[REQUIRED ACTION]: All of the data below should be printed again word for word, pictures excluded.

[DATA]:
Content starts

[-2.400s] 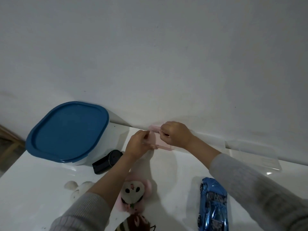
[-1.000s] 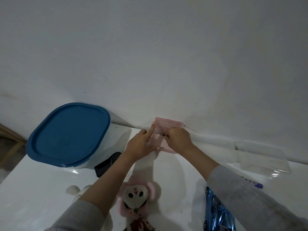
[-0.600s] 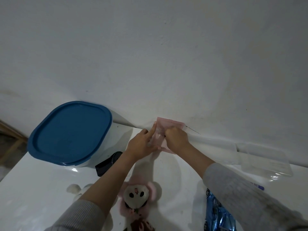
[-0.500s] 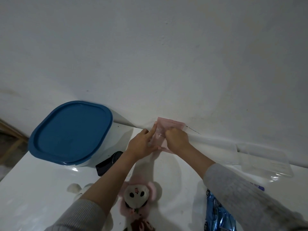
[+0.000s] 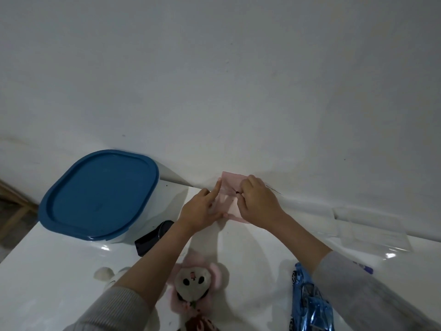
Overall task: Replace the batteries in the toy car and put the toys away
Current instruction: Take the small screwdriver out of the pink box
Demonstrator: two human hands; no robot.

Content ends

[RESPONSE AREA]:
[-2.400s] 
[-1.000s] 
[-0.600s] 
[-0.500s] 
[+0.000s] 
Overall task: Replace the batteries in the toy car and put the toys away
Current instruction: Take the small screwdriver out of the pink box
Demonstrator: two human hands; no robot.

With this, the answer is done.